Releasing soon Vigo is in alpha and closing in on its first stable release. Expect breaking changes between releases until then — we're looking for testing partners with meaningful fleets across diverse architectures. Learn more →

service_recovery_windows

Manages per-service failure recovery actions on Windows idempotently via sc.exe. Configures what happens when a Windows service crashes -- restart the service, run a command, reboot the machine, or take no action.

Parameters

Parameter Required Default Description
service Yes -- Windows service name (e.g., W3SVC, vigo-envoy).
first_failure No restart Action on first failure: restart, run, reboot, or none.
second_failure No Same as first_failure Action on second failure.
subsequent_failure No Same as first_failure Action on third and all subsequent failures.
reset_period No 86400 Seconds before the failure counter resets (default: 24 hours).
restart_delay No 60000 Milliseconds to wait before executing the restart/run/reboot action (default: 60 seconds).
command When any action is run -- Command to execute for run actions. Required if any failure action is set to run.

States

This executor does not use a state parameter. It always ensures the service's recovery settings match the desired configuration.

Idempotency

The executor queries current recovery settings via sc.exe qfailure before acting:

  • Parses the reset period and all three failure action/delay pairs from the output.
  • Compares each field against the desired values.
  • If all settings match, no action is taken.
  • If any setting differs, the full recovery configuration is applied via sc.exe failure.

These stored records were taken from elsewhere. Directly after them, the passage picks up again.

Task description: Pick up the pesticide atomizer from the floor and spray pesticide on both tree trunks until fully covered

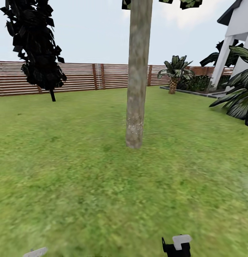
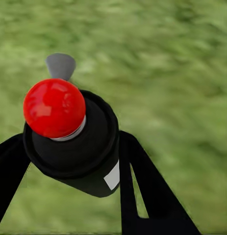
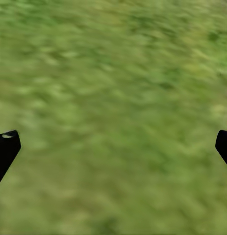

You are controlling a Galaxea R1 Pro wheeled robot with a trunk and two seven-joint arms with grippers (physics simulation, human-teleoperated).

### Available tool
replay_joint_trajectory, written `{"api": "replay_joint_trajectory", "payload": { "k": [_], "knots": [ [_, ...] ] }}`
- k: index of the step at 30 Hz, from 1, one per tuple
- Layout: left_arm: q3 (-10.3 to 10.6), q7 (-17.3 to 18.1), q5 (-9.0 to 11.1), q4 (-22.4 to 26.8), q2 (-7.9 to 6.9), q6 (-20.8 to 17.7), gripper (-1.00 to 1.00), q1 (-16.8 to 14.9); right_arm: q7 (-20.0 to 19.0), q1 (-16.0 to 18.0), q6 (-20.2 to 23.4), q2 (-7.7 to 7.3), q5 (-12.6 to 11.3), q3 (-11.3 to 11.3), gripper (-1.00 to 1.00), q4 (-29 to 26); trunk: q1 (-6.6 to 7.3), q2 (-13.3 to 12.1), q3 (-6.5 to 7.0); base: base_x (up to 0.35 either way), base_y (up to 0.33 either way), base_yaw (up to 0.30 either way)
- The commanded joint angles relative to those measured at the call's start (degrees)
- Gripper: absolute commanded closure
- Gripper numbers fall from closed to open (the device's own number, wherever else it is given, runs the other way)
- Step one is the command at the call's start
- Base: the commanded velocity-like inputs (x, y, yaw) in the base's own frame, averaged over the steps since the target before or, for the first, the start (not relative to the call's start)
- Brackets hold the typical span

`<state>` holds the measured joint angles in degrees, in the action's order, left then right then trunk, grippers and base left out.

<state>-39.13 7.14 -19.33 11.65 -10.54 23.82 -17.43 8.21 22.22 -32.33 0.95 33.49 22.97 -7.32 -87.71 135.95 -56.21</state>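
In the left wrist view the pesticide atomizer [image 2: 88,152] is a black bottle with a red round cap [image 2: 53,107] and a grey trigger [image 2: 60,65]. My left gripper [image 2: 74,164] is shut on it, one black finger on each side of the body, above grass. One tree trunk [image 1: 137,89], mottled tan-grey and branchless, rises from the lawn straight ahead in the head view, a few steps away. My right gripper [image 3: 114,147] is open over bare grass, its fingertips [image 3: 5,147] wide apart with nothing between them. A black and white part of the right arm [image 1: 177,246] shows at the head view's bottom edge.
A brown slat fence [image 1: 102,75] runs along the back of the lawn. A dark narrow tree [image 1: 36,46] stands at the back left. A short palm [image 1: 175,73], bushes and a white house [image 1: 238,39] are at the right. Open grass [image 1: 84,185] lies between me and the trunk.
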Motion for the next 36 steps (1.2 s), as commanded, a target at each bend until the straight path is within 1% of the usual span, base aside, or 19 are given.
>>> {"api": "replay_joint_trajectory", "payload": {
  "k": [1, 18, 36],
  "knots": [
    [-0.52, 0.33, -0.36, -0.05, -0.01, 0.18, 1.0, -0.06, 0.41, 0.02, -0.1, 0.01, 0.61, 0.24, -1.0, 0.03, 0.01, 0.02, -0.05, 0.0, -0.009, 0.282],
    [-0.51, 0.33, -0.36, -0.05, 0.0, 0.09, 1.0, -0.06, 0.41, 0.02, -0.1, 0.01, 0.61, 0.24, -1.0, 0.03, 0.01, 0.02, -0.07, 0.0, 0.0, 0.282],
    [-0.51, 0.33, -0.36, -0.05, -0.1, 0.09, 1.0, -0.06, 0.41, 0.02, -0.1, 0.01, 0.61, 0.23, -1.0, 0.03, 0.01, 0.02, -0.73, 0.0, 0.0, 0.28]
  ]
}}
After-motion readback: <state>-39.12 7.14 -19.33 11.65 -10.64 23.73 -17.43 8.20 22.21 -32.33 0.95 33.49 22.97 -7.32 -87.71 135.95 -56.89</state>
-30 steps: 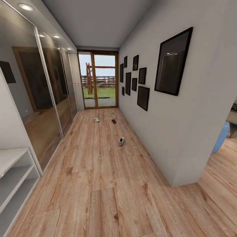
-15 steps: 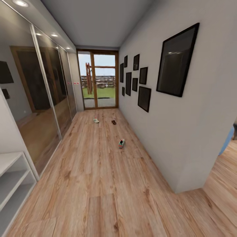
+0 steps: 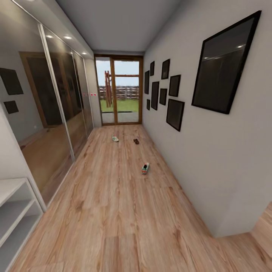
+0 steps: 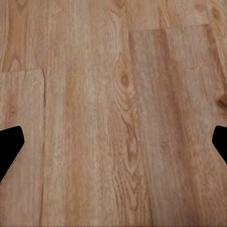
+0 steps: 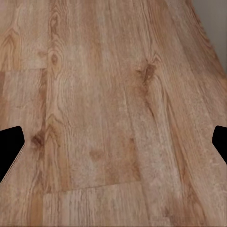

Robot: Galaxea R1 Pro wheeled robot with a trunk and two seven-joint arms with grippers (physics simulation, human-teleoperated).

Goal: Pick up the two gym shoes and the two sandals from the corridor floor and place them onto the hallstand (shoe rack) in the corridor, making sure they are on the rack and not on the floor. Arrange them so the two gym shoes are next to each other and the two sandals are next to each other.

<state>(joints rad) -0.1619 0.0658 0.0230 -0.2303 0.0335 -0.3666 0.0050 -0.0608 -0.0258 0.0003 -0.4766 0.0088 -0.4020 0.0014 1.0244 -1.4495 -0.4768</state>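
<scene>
Head view down a long narrow corridor (image 3: pixel 121 49), off-white walls either side. Light brown wood-plank corridor floor (image 3: pixel 113 211) across the lower half of the frame. Pale grey-white hallstand (image 3: pixel 13 211) at the lower left edge, partly cut off, its top and two open shelf slots bare in the part that shows. Glossy mirrored wardrobe doors (image 3: pixel 56 109) along the left side. Black-framed pictures (image 3: pixel 226 64) on the right wall, one large in the upper right, a cluster of smaller ones nearer the centre. Wood-framed glass doors (image 3: pixel 120 90) at the far end, grass and a fence beyond.

One gym shoe (image 3: pixel 145 168), white with green and red, lying on the floor just right of centre, near the right wall. Second gym shoe (image 3: pixel 115 138) farther off, above centre, close to the glass doors. One brown sandal (image 3: pixel 136 141) just to its right, apart from it. Too small to tell more of any of them.

Left wrist view: floor planks, with the left gripper (image 4: pixel 113 144) seen as two dark fingertips at opposite edges, spread wide, nothing between them. Right wrist view: the same for the right gripper (image 5: pixel 113 144), wide apart and holding nothing, over floor planks.
</scene>
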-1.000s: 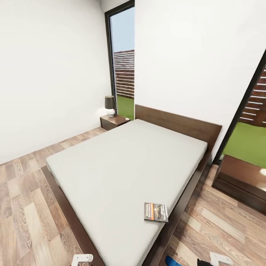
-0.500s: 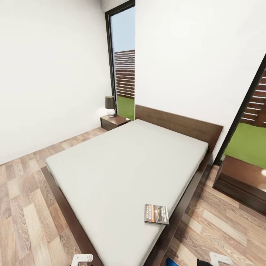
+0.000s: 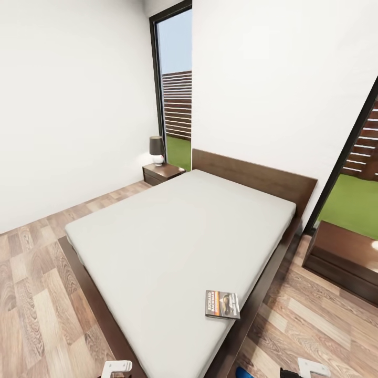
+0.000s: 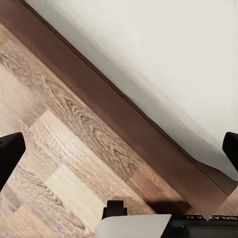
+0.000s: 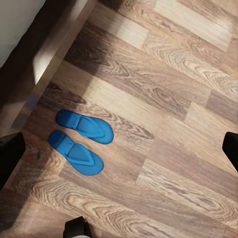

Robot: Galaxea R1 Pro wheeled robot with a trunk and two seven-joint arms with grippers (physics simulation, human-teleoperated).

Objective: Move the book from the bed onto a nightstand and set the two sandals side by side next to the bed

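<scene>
Lying flat near the bed's [image 3: 173, 231] foot-end corner, the book [image 3: 222, 304] waits untouched. I see both sandals [image 5: 79, 140] side by side on the floor [image 5: 168, 99] beside the bed frame. My left gripper [image 4: 119, 148] and right gripper [image 5: 119, 148] hang spread wide, empty.

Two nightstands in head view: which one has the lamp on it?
The far nightstand, left of the headboard by the tall window, carries the dark-shaded lamp. The nearer nightstand at the right shows a bare top.

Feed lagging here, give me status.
Both grippers open, empty. Book on bed, near corner. Sandals paired on floor beside bed frame. Nothing blocking the book.
</scene>
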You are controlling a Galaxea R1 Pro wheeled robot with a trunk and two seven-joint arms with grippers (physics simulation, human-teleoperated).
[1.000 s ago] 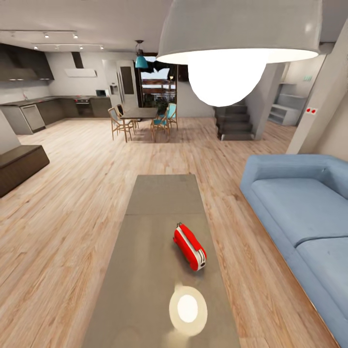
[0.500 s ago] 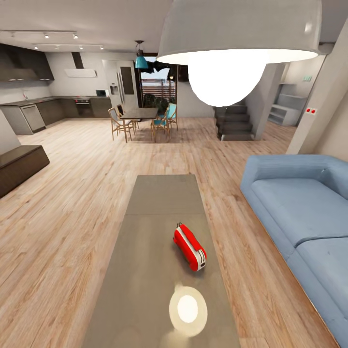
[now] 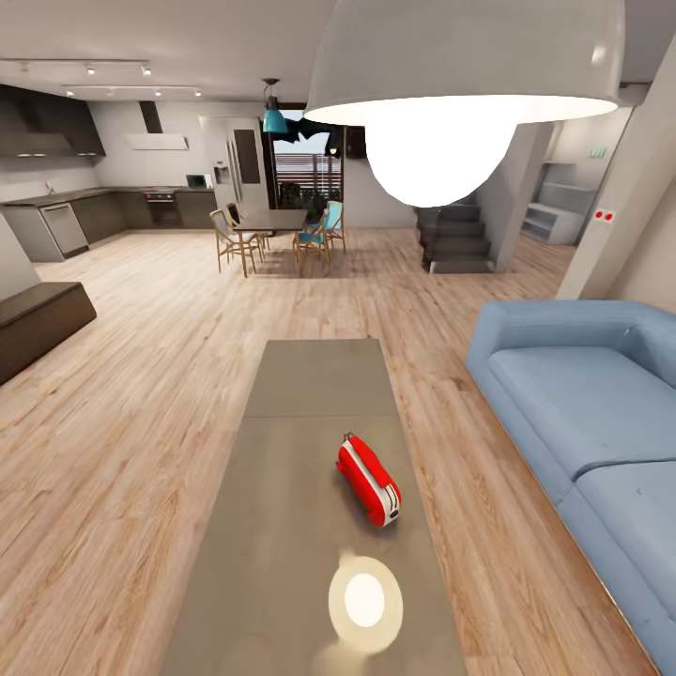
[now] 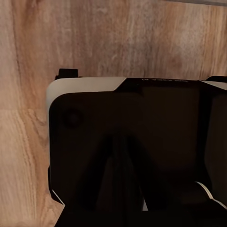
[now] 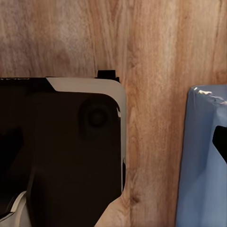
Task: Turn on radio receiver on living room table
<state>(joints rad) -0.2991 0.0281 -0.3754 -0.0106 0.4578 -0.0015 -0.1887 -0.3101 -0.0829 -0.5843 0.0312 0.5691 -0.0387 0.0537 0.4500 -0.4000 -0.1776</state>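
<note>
The red radio receiver [image 3: 369, 480] lies on the long grey table [image 3: 282, 545], just right of the table's middle and a little nearer than its seam. It is angled, with its white band running lengthwise and its thin wire handle at the far end. Nothing touches it. In the left wrist view my left gripper [image 4: 124, 182] is a dark wedge over my own dark base [image 4: 156, 118], its two fingers pressed together. The right wrist view is too dark over my base [image 5: 61, 142] to tell the right gripper's fingers apart.
A light blue sofa [image 3: 582, 404] runs along the table's right side, its edge [image 5: 203, 156] close to my base. A large white dome lamp [image 3: 465, 56] hangs overhead and reflects on the tabletop [image 3: 364, 601]. Wood floor [image 3: 141, 394] stretches left; a dining set [image 3: 272, 225] stands far back.
</note>
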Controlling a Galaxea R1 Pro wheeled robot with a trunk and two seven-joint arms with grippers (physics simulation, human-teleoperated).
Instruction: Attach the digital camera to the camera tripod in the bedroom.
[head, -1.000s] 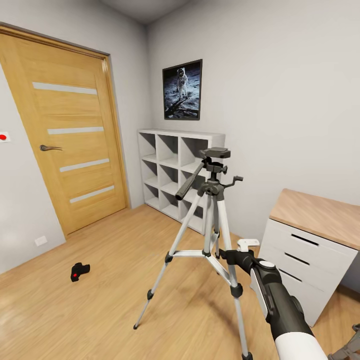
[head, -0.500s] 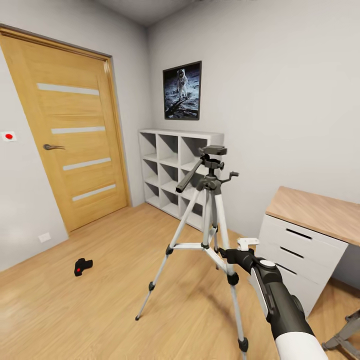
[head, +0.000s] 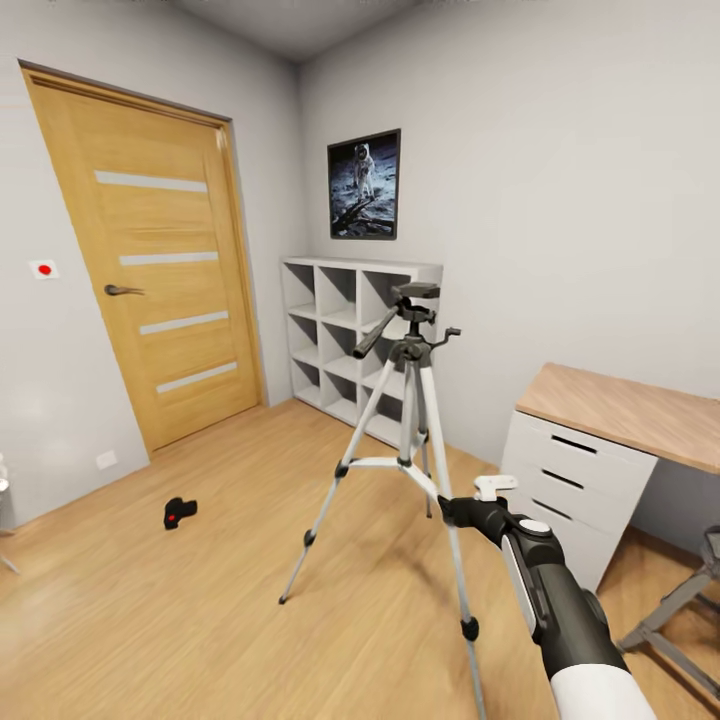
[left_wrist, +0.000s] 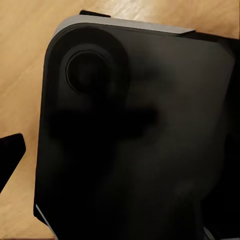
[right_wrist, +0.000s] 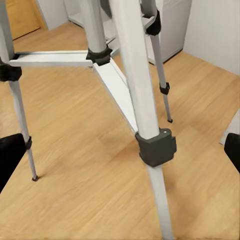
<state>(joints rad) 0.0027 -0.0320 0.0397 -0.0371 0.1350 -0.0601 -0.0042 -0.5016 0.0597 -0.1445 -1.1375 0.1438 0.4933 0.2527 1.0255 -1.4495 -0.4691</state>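
Note:
The camera tripod stands on the wood floor mid-room, silver legs spread and black head with its pan handle on top. Left of it, the small black digital camera with a red button lies on the floor in front of the door, far from both arms. My right arm reaches forward beside the tripod's near leg. In the right wrist view my right gripper is open, its fingertips wide apart with that tripod leg just ahead. In the left wrist view a black fingertip shows beside a dark robot body, above floor.
A wooden door is at the left. Grey cubby shelves stand behind the tripod under a framed astronaut picture. A white desk with drawers is at the right, and a grey chair base sits below it.
The whole head view has shifted: the camera backed off, so the tripod, door and desk look smaller and farther. The things themselves have not moved. The right arm keeps its pose.

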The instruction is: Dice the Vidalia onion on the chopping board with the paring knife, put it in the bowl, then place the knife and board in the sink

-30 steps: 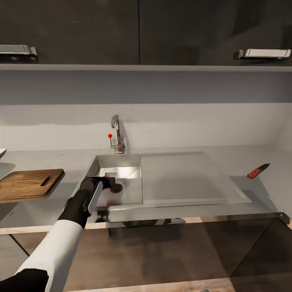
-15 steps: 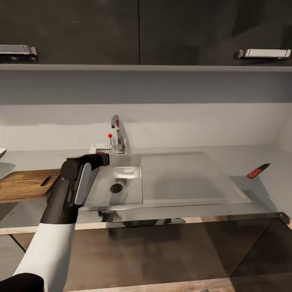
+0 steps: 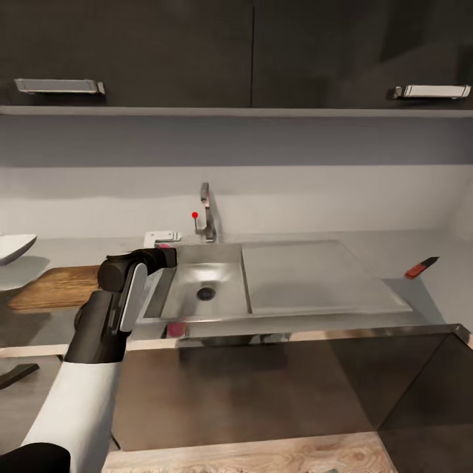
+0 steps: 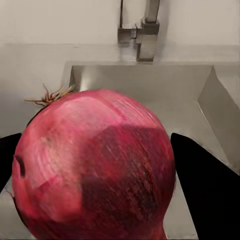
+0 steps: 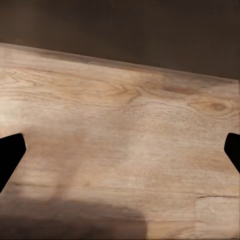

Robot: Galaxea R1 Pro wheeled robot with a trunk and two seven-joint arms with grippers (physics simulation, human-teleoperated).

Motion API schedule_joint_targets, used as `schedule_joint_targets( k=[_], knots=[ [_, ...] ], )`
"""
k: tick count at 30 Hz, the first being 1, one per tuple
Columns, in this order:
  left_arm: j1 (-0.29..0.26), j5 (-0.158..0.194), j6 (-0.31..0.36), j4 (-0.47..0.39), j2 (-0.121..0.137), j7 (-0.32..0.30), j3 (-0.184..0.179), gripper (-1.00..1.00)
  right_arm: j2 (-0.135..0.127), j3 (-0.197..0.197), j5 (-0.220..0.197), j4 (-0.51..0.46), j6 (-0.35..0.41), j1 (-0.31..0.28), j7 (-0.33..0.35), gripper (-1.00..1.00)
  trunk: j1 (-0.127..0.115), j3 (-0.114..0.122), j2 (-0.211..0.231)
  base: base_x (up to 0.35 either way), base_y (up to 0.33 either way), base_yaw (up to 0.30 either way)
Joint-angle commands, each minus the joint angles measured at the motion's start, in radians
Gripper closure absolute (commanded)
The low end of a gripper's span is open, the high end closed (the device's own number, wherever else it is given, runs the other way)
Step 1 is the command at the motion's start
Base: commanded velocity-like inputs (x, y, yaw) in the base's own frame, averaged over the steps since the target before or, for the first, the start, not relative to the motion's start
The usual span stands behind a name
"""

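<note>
Clamped on the one round, reddish-purple Vidalia onion (image 4: 95,167), the left gripper (image 4: 100,170) has a black finger pressed to each side of the bulb, whose dry root tuft sticks up at the crown. From the head view only a pink sliver of that onion (image 3: 164,246) peeks past the left gripper (image 3: 163,252), which is raised level with the counter at the near-left corner of the one grey steel sink (image 3: 197,281); the basin with its round drain lies beside and below it, and the flat drainboard stretches off to the right. One chrome faucet (image 3: 207,220) with a red knob stands behind the basin. The left arm (image 3: 98,341) rises from the lower left, white sleeve then black forearm, bent at the wrist so the claw points forward toward the wall.

One dark brown wooden chopping board (image 3: 56,286) lies on the grey steel countertop (image 3: 394,253) left of the sink, partly hidden by the arm. One white shallow bowl (image 3: 13,247) sits at the far left edge, beyond the board. One red-handled paring knife (image 3: 420,267) rests well apart, at the far right of the worktop.

The right gripper (image 5: 120,160) hangs over pale wooden flooring (image 5: 120,135), its two dark fingertips spread wide with nothing between them
</note>
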Motion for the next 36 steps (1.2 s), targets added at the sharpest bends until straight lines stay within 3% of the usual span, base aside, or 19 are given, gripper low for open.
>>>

When any action is run, the executor also sets the failure flag (sc.exe failureflag) to enable recovery actions even when the service exits with a non-zero code (not just on crash).

Examples

Restart on all failures with 30-second delay

resources:
  - name: myapp-recovery
    type: service_recovery_windows
    service: MyAppService
    first_failure: restart
    restart_delay: "30000"

Escalating recovery: restart, restart, then reboot

resources:
  - name: critical-service-recovery
    type: service_recovery_windows
    service: CriticalService
    first_failure: restart
    second_failure: restart
    subsequent_failure: reboot
    restart_delay: "60000"
    reset_period: "3600"

Run a diagnostic script on failure

resources:
  - name: db-service-recovery
    type: service_recovery_windows
    service: SQLServer
    first_failure: run
    second_failure: restart
    subsequent_failure: restart
    command: "C:\\Scripts\\diagnose-db.bat"
    restart_delay: "120000"

Disable recovery actions

resources:
  - name: no-recovery
    type: service_recovery_windows
    service: TestService
    first_failure: none
    second_failure: none
    subsequent_failure: none

Platform

Windows only.

Notes

  • Requires administrator privileges. The agent runs as SYSTEM when installed as a Windows Service.
  • The service must already exist. Use a service resource with depends_on to ensure it is installed first.
  • The reset_period controls how long (in seconds) Windows waits before resetting the failure counter back to zero. A value of 86400 (24 hours) is the Windows default.
  • The restart_delay applies to restart, run, and reboot actions. For none actions, the delay is automatically set to 0.
  • The reboot action reboots the entire machine. Use with extreme caution and only as a last resort for critical services.
  • The run action requires the command parameter and automatically enables the failure flag so the command runs on non-crash exits too.